В конце концов, еле способная передвигаться, напичканная лекарствами, все еще чувствуя странное эмоциональное оцепенение, я смогла опуститься на кровать и отрегулировала телефонный звонок, сделав его как можно тише, но не выключив. Мне не хотелось, чтобы кто-нибудь сюда вломился, желая проверить, не умерла ли я. Потом я очень осторожно легла и позволила наступить темноте.
Мне пришлось пропустить два с половиной рабочих дня, а воскресенье у меня в любом случае было выходным. Стоило бы остаться дома и в понедельник, а то и во вторник, но я знала, что должна расплатиться с больницей за посещение отделения экстренной помощи и с Кэрри — за лечение. Я всегда рассчитывалась с ней тем, что у нее убирала, но не хотела, чтобы мой долг стал слишком большим.

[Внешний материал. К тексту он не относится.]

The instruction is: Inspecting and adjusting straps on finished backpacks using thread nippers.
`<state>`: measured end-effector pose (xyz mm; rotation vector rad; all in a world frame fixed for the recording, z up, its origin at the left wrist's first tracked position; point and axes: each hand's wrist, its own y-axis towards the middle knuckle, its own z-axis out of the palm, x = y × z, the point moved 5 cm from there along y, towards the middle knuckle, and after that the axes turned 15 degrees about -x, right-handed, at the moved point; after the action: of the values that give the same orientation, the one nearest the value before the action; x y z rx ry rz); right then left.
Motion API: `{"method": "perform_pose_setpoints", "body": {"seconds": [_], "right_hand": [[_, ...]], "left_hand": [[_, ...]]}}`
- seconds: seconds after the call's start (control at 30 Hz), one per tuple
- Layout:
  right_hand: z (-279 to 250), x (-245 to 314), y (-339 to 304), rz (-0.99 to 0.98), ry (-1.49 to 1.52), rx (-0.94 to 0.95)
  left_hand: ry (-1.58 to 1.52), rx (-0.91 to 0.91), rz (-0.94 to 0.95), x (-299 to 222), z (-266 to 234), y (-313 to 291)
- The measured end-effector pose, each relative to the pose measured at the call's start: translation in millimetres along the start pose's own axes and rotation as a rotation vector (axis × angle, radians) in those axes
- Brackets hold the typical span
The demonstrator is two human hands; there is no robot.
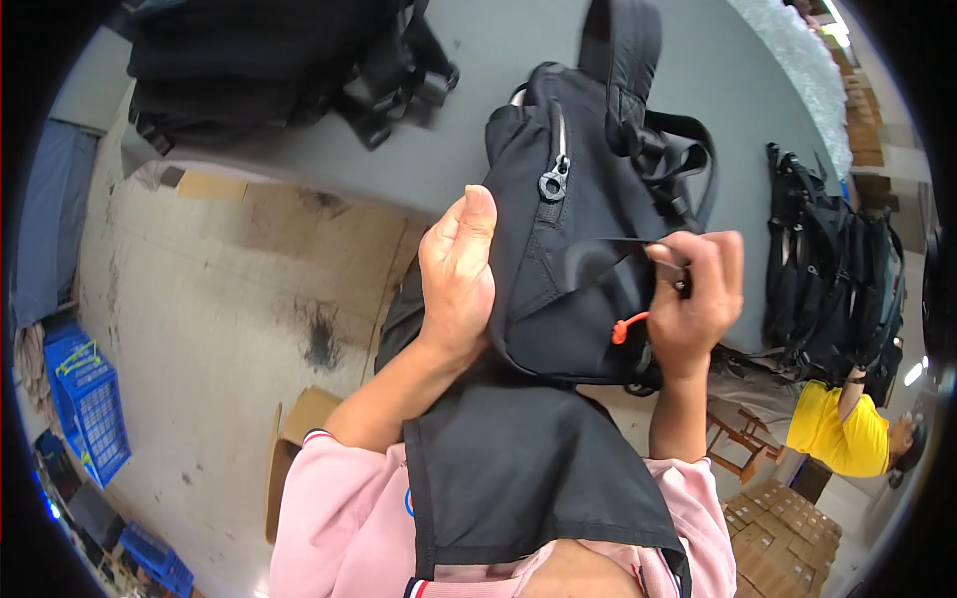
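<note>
A black backpack (538, 259) lies on the grey table in front of me, its grey zip pull (554, 181) at the upper left and an orange cord end (628, 327) near its lower right. My left hand (459, 274) rests against the bag's left edge, thumb extended upward; its other fingers are partly hidden, and nothing shows in its grip. On the right, my right hand (698, 289) is closed, pinching a thin black strap (608, 247) that loops over the bag and is smeared by motion. Something small between these fingers is unclear.
Stacked black bags (259, 70) lie at the far left of the grey table (469, 120), and several more (827, 259) at the right. A person in a yellow shirt (842, 429) works beyond them. Cardboard boxes (783, 528) and a blue crate (90, 399) stand on the floor.
</note>
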<state>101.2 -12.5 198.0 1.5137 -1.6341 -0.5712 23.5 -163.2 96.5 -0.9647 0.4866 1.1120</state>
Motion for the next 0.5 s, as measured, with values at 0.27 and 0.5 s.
{"method": "perform_pose_setpoints", "body": {"seconds": [0.27, 0.5], "right_hand": [[88.9, -70.7, -25.9, 0.201, 0.071, 0.333], [76.1, -75.1, -27.5, 0.28, 0.083, 0.392]], "left_hand": [[-0.02, -0.151, -0.107, 56.1, -13.0, 28.4], [0.224, -0.048, 0.092, 50.3, -12.0, 22.2]]}}
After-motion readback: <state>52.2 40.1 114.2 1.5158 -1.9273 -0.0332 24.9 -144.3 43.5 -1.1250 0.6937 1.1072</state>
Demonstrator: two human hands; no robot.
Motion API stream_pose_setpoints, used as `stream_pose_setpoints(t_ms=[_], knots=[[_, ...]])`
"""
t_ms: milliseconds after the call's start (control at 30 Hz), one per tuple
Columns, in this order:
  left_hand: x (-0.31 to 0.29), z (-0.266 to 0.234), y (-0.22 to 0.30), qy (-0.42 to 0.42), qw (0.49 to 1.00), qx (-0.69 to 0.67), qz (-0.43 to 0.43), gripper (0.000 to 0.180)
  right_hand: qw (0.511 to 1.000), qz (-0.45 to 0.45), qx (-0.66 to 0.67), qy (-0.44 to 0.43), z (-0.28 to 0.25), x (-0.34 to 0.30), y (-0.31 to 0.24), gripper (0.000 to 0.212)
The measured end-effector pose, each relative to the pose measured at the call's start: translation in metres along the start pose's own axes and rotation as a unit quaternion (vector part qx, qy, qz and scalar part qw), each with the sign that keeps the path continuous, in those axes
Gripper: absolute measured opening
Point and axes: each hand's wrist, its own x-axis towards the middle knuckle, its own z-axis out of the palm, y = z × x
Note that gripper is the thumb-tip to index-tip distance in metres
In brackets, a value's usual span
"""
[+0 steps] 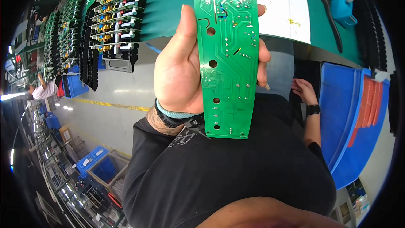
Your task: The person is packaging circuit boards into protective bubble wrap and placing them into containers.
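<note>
My left hand (pixel 177 74) grips a long green circuit board (pixel 230 71) from beneath, thumb along its left edge and fingertips round its right edge. The board is raised in front of my chest, with solder joints, fine traces and several round holes on the side facing me. Its top end runs out of the picture. Lower at the right, my right hand (pixel 304 92) is beside the blue bin (pixel 337 109). Its fingers are a little bent and apart, and I see nothing in them.
Racks of upright populated circuit boards (pixel 120 12) stand at the left. A white sheet (pixel 284 8) with a yellow arrow lies on the green worktop (pixel 166 8). Farther right are a black strap (pixel 329 12) and a teal bottle (pixel 341 6). Red pieces (pixel 369 103) sit by the blue bin.
</note>
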Motion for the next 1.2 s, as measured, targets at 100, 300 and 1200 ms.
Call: stream_pose_setpoints(t_ms=[100,300,1200], knots=[[-0.008,0.012,-0.004,-0.026,1.0,0.009,-0.001,0.089,0.997,-0.075,-0.014,-0.019,0.019,-0.04,-0.032,0.027],[-0.012,0.022,-0.006,-0.038,0.999,0.027,-0.005,0.088,0.969,-0.236,-0.07,-0.003,0.052,-0.093,-0.085,0.03],[-0.011,0.015,-0.006,0.06,0.998,0.009,-0.011,0.089,0.877,-0.376,0.112,-0.278,0.233,-0.237,-0.303,0.081]])
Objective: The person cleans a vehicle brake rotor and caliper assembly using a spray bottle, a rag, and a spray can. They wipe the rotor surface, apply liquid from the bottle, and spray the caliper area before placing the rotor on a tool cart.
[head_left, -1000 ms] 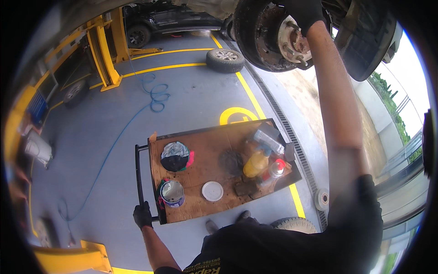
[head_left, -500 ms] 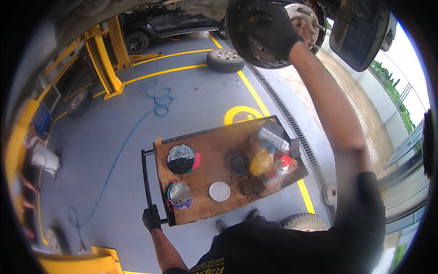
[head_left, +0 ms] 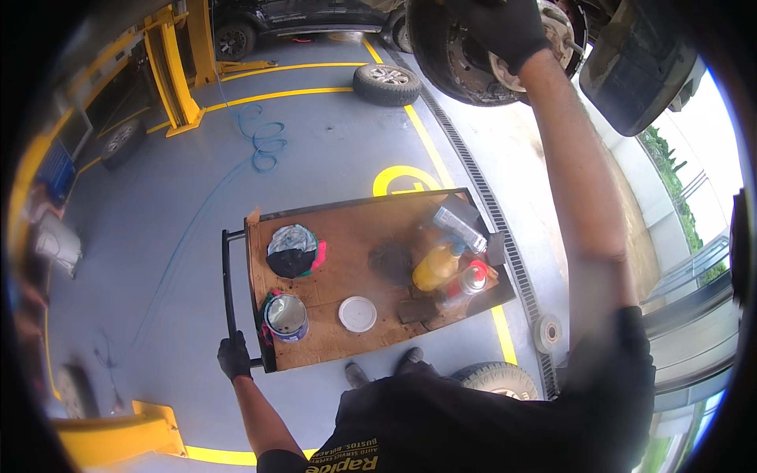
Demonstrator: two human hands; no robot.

В этот понедельник было куда легче работать у тех клиентов, которые отсутствовали, когда я приходила. Те, кто оказался в своих квартирах, пытались отослать меня домой.
Бобо заглянул ко мне в тот вечер, когда меня выпустили из больницы.
— Откуда ты узнал? — спросила я.
— Новый парень сказал, что тебе может понадобиться помощь.
Я была слишком измучена, чтобы задавать вопросы, и чересчур подавлена. Меня ничего не заботило.
Потом Бобо тоже приходил каждый день. Он приносил почту и газеты, сооружал для меня сэндвичи, да такие толстые, что их почти невозможно было прожевать.
Как-то вечером заехала Кэрри, но я почувствовала себя виноватой, потому что у нее был очень усталый вид. Больница все еще была переполнена.
— Сколько погибших? — спросила я, откидываясь на спинку кресла.
Кэрри сидела в голубом кресле со спинкой в форме крыла.
— Пока пятеро, — ответила она. — Если бы бомба взорвалась на пять минут позже, возможно, погибших не было бы вовсе, только несколько раненых. На пять минут раньше — и жертв стало бы очень много.
— Кто погиб? — спросила я.
Кэрри принесла местную газету и зачитала имена. Никого из моих знакомых — чему я была рада.